Monday, July 20, 2009


My stupid washing machine is leaking AND I almost ruined a load of laundry because the bleach didn't dispense in the previous load.


I want to get new dishes because the bowls don't fit very well in my dishwasher and it annoys me every.time.I.load.the.effing.dishwasher.

On a brighter note.. I've completed Day 2 of "Operation Tidy House".. which is at least one load of laundry a day and NO dishes in the sink/counter/table/etc. Only in the dishwasher.

Don't you dare judge me for not doing this previously. I'm turning a new leaf here.

Saturday, July 18, 2009


I just joined twitter.

I have no idea what I'm doing. Follow me. I feel like a moron.

Click to follow.


It's almost 5:00 pm and I'm just now taking a shower. Yes, my first shower of the day.

I did, however, brush my teeth this morning. At least I have something going for me.

Friday, July 17, 2009


We totally scored tonight on the movie front.

Somehow our local cinema showed a sneak preview of "The Ugly Truth" with Katherine Hiegel and Gerard Butler.

We (hubby and I) LOVED it. I'm not sure the last time we went to a movie that we both came out thinking, I could see this again or I could buy it.

When it opens next weekend, YOU MUST SEE IT!

Thursday, July 16, 2009

Head, shoulder, knees, and toes

You know you're a teacher when you have "head, shoulder, knees, and toes" stuck in your head because you sang it approximately 9,872,916 times today. Complete with the motions.

You jealous?

Tuesday, July 14, 2009

Parrots and Summer School

As you probably know, we have two pets.. Leila (Big Dog), the black lab.. and Zoey (Little Dog) the mutt.

After these last two weeks of summer school, I now know what it feels like living with a parrot. I have a little one who says everything I say, just like I say it. Even if I whisper something to my assistant, super hearing boy can hear it and restates it just like I said it.

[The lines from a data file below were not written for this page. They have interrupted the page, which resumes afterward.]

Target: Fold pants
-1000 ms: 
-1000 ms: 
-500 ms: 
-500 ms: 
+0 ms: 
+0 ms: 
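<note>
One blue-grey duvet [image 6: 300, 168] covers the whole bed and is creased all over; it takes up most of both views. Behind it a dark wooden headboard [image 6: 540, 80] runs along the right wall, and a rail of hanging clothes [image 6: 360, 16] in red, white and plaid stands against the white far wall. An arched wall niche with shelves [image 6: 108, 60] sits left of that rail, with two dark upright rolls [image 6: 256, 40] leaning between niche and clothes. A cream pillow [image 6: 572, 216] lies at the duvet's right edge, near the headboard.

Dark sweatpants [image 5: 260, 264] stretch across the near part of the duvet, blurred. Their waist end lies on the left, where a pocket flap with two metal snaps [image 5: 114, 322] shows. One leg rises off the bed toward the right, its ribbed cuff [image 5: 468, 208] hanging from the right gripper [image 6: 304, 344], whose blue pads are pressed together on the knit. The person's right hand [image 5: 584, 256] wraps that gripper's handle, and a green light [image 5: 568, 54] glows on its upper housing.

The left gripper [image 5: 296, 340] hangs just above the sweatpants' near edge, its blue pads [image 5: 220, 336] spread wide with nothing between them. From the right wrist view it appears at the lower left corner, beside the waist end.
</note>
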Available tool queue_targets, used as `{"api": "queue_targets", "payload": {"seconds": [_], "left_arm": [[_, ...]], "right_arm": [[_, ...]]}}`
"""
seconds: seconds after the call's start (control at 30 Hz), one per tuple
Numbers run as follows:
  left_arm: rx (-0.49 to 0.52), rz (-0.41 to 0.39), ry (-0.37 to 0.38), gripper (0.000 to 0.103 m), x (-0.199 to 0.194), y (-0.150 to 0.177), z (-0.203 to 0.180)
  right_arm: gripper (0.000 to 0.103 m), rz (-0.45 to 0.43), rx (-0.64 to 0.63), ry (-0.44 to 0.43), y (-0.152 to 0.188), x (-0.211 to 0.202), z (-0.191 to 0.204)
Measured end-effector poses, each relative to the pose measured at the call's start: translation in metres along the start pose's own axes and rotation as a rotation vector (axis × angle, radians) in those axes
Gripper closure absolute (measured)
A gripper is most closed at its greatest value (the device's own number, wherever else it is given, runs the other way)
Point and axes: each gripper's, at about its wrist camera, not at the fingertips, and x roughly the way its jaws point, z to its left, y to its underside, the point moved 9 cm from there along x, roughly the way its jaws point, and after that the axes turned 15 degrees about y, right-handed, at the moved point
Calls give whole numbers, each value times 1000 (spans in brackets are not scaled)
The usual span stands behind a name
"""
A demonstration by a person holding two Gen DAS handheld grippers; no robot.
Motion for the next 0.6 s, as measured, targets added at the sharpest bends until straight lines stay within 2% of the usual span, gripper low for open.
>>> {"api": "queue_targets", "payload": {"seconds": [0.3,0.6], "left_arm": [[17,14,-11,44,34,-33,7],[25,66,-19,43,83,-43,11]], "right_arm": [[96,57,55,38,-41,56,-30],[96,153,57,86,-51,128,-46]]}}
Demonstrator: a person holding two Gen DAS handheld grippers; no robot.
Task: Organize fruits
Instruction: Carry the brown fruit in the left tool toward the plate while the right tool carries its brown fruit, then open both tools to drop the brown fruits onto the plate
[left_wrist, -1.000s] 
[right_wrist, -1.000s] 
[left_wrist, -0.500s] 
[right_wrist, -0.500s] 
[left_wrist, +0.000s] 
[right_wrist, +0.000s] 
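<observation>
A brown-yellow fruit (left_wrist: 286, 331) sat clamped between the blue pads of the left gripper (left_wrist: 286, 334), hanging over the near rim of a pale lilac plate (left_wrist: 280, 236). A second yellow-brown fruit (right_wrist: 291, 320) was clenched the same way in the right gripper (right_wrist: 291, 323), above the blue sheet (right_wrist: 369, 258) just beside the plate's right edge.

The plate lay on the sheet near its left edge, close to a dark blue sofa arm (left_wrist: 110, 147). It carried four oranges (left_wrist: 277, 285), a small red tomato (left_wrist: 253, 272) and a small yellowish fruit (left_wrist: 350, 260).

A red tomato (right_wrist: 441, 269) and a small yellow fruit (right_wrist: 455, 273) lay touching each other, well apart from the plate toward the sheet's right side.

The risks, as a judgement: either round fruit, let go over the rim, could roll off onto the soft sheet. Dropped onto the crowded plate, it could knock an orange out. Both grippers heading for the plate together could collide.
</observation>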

Yes, the little guy has some special needs... but give me a break, dude.. let me say "I'm running to the bathroom" without repeating it.

Sure.. there are times when it's cute. Even funny. You know, when he says things from movies and such. Or even when I'm laughing and he mimics me. Cute. Not - so - much when I'm telling a student to wipe their bottom (yes, I have to tell kids how to go to the bathroom.. do you pity me, yet?) or asking a student to complete a task. But, I hit my wall today when he repeated my bathroom statement and when I said to him, as he was hitting me mercilessly, "No hit teacher! No hit teacher!" I thought maybe he understood when I said that and he repeated it. Turns out he didn't, he was just repeating what I said.

And yes, I do say things like "No hit. No hit teacher." These kids need very explicit instructions, so grammar tends to go out the window.

It's dark..

We lost power about an hour and a half ago.. and it just came back on.

Hubby and I had to figure out how to entertain ourselves. We figured an ice cream run was the best way.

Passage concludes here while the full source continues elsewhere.